Jia Zhangke, A Guy from Fenyang
Walter Salles’ “Jia Zhangke: A Guy from Fenyang,” a documentary about mainland China’s leading contemporary auteur, gets points for a title that stresses the importance of geographic specificity to its subject. When Zhang Yimou, Chen Kaige and other members of the “Fifth Generation” of Chinese filmmakers got their starts in the late 1970s, they usually had been uprooted from their homes by the Cultural Revolution and its aftermath, and were assigned to provincial film studios in distant areas of China. Jia, the foremost director of the Sixth Generation, on the other hand, started out making films in his hometown of Fenyang, and his films have evidenced a strong sense of place ever since.
Salles’ cinematic portrait aptly emphasizes Jia’s roots in Shanxi province. Many of its early scenes follow him as he returns to Fenyang, walks through its streets, looks at its buildings and city walls, and talks with old neighbors and family members; these are intercut with scenes from his early films, often showing the same locales. As pleasingly evocative and warm-spirited as these passages are, they leave far too much unexplained. Why did Jia start out making films in Fenyang rather than through the state film system? How were such independent, or “underground,” films as “Xiao Wu” (1997), “Platform” (2000) and “Unknown Pleasures” (2002) made without state sanction in an autocracy that exercises tight control over its media? Who financed them?
In avoiding these and many similar questions, Salles’ film ultimately comes off not as a serious documentary but rather as the kind of promotional piece used for DVD extras. As such, it will have more appeal for people who know Jia’s work and history and want more of an insight into his personality than for newcomers, who will remain largely in the dark about the reasons for his renown and the cinematic context from which he emerged.
Jia himself comes across as mild-mannered, pleasant and thoughtful, a picture that grows more complex and nuanced when he begins talking about his working methods and we sense a very intelligent, determined artist constantly seeking to challenge himself.

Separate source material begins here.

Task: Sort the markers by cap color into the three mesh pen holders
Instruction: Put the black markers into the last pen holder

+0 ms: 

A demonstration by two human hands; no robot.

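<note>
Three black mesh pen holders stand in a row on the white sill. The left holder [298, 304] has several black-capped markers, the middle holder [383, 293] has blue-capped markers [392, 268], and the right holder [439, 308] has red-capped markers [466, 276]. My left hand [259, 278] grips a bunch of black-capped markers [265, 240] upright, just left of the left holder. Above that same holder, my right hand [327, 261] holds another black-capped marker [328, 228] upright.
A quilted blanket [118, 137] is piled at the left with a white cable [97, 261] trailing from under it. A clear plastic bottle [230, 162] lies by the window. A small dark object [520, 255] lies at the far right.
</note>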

In Fenyang, older neighbors recall that he was nicknamed Lailai (Bad Bad) as a kid, and his adult personality still evidences some of that mischievousness and willingness to rebel. At a time when Mao worship was the official religion and all art referred only to “we,” he secretly tuned into Taiwanese radio for songs that spoke of love and “I.”
That memory says a lot about the later importance of pop music in his movies. Salles’ film would have been much better if it looked for more such insights. Indeed, as a mini-biography and account of artistic growth, it contains some amazing blind spots and omissions. We hear nothing, for example, about Jia’s place in Chinese cinema, his relationships to or thoughts on his Fifth Generation predecessors or Sixth Generation contemporaries. Entirely unmentioned too is that he was inspired to want to make films by Chen’s “Yellow Earth” (shot by Zhang), or that like these forebears, he attended Beijing Film Academy before returning to Fenyang and starting the films that launched his career.
While it also doesn’t note that “Xiao Wu” brought him a deal with Japanese auteur Takeshi Kitano’s production company, or the general importance of foreign recognition and festival success to his career from early on, “Jia Zhangke: A Guy from Fenyang” does register his dismay that his first three features were banned from theatrical exhibition in China (they did circulate on video). It also shows that his life and work experienced a kind of break after “Unknown Pleasures” when he spent time in places like New York and Paris, then returned to China with a perspective that was more broadly national than locally rooted.
Although it says nothing about why the Chinese authorities chose to support Jia’s work rather than ban it thereafter (his formidable international renown at this point surely played a role), Salles’ film offers some illuminating passages when it touches on the making of the films “The World” (2004) and “Still Life” (2006), and talks with collaborators including cinematographer Yu Lik-wai and others, who give detailed descriptions of Jia’s working methods, which allow a lot of room for spontaneity and accidents within a context that obviously reflects a lot of forethought. Jia himself says he only feels anxious when everything seems to going as planned; he thrives on difficulty, disruption, the unexpected.
Another collaborator who offers commentary, the extraordinary actress Zhao Tao describes her first meeting with Jia and offers some thoughts on the role she plays in his unprecedentedly violent “A Touch of Sin” (2103), but she says nothing about their personal relationship or what it feels like to have served as his muse through many films. (This doc was finished two years ago and thus doesn’t include the recent “Mountains May Depart.”)
From the first, Jia has established himself as a realist who looks intently at specific places, people and situations with clear-eyed sympathy but without sentimentality or rhetorical intent. In doing so, he has provided a remarkable chronicle of China as it has been transformed by capitalism, globalization and technology. He has also been an intrepid stylistic innovator, especially in his use of digital cinema. While Salles’ portrait gives a very incomplete account of the man and his art, it pays tribute to a filmmaker who remains among the medium’s foremost and most fascinating creators.